What Is the Size and Cost of Brand Impersonation?
Brand impersonation is a sizable form of phishing that is quickly growing since it’s particularly profitable. Nearly half (40%) of consumers do, in fact, fall prey to these types of scams, based on the ease of clicking on links from their favorite brands.
However, this type of fraud is also incredibly damaging to a company since more than half (52%) of the same people who end up buying a fake product lose some trust in the brand.
According to the Federal Trade Commission (FTC), the cost of brand impersonation scams reached $2 million in 2021, with a reported increase of 85% over 2020.
These attacks kept increasing in subsequent years, as well as attacks against popular apparel brands such as Adidas, Nike, Puma, Fila, Yahoo, and even the World Health Organization.
According to some sources, however, the most commonly attacked brands are Microsoft, Google, Apple and Wells Fargo, with the first two on the list covering 50% of the total number of impersonation attacks.
How to Protect a Brand From Impersonation
There’s not much brands can do to protect themselves from impersonation because falling prey to these schemes rests largely on the shoulders of their customers.
Setting up and impersonating a domain is extremely simple since there are no rules preventing the registration of a domain name that is almost identical to the original brand’s.
Purchasing all permutations of a domain is extremely impractical and too costly, even for larger brands.
On top of all that, phishing tutorials, kits and even phishing-as-a-service solutions are widely available to even less experienced hackers.
A very basic-level approach is to make sure that the original website is as secure and legitimate as possible to make the life of potential impersonators a bit more difficult.
Securing a domain with an EV-SSL/TLS certificate, for example, is an industry standard to ensure that non-certified domains can be immediately detected as phony or fraudulent — at least by the most attentive users.
Setting up domain-based message authentication, reporting, and conformance (DMARC) records on a domain name system also prevents unauthorized users to send emails on behalf of the brand’s official domain.
The implementation of brand indicators of message identification (BIMI) and verified mark certificates (VMCs) also helps establish the identity of the original brand in outbound emails.
Apple and Google use this method to display their verified logos in all their messages, which can mitigate the risk, but cannot stop it altogether since it always depends on the attention level of the end user opening that email.
What Third-Party Solutions Are Out There?
Some vendors offer other specific solutions to mitigate the risk of brand impersonation via alternative means.
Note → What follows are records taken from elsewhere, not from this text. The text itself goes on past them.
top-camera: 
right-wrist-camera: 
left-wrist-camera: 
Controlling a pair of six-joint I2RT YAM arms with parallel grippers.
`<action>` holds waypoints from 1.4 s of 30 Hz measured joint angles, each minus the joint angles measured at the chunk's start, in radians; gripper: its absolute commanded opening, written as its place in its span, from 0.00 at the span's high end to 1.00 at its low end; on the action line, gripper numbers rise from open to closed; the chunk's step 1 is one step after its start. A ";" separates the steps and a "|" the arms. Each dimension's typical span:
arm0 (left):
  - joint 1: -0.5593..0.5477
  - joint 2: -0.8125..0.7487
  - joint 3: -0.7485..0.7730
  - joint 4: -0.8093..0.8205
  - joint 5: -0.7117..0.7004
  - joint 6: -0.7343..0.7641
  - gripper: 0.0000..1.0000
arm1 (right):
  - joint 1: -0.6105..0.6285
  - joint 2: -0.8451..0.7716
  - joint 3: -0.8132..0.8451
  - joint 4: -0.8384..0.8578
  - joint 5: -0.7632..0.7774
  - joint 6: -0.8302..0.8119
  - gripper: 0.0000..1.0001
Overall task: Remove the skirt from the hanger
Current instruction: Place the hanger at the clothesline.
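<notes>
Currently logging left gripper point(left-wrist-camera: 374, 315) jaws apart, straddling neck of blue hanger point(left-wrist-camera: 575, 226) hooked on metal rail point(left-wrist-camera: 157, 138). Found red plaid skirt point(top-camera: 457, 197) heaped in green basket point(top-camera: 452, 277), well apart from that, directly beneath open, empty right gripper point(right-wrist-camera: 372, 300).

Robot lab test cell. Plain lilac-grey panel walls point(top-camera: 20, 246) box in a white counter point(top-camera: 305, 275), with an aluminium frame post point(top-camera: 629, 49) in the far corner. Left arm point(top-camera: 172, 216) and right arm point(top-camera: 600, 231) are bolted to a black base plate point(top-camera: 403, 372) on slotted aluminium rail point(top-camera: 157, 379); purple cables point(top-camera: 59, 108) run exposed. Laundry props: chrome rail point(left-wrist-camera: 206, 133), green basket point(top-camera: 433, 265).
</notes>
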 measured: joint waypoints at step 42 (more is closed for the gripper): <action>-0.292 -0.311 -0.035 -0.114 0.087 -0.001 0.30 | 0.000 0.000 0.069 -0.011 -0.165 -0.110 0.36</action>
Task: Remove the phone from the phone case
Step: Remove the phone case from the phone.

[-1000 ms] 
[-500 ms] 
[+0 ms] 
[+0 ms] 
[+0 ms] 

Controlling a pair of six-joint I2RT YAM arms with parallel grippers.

The first one is employing an artificial intelligence web scraping service to constantly search the web for potential impersonators.
This is the solution offered by Mimecast, and includes constant DMARC analysis, the use of algorithms that scan the web 24/7 to spot suspicious activity, and an automated notification sent to ISPs to take down malicious impersonators.
Another example is provided by Memcyco, which focuses on the “window of exposure” in which customers are the most vulnerable to attacks from when a fake site is up until it is taken down.
The solution works in real-time by warning customers via Red Alerts, letting them know that the fake site is an imposter.
The aim is to stop the customer from acting on the phony website during the critical time needed for the ISP to take action and take the fake site down (which, in some cases, may require weeks or months).
Other services such as Darktrace also focus on end users, but from a different angle. Their solution analyzes user behavior, and raises an alarm every time something suspicious comes up.
For example, when it detects an abnormal pattern, such as a user sending a-typical information or replying to an unknown email, it can automatically alert the security team so they can take immediate action.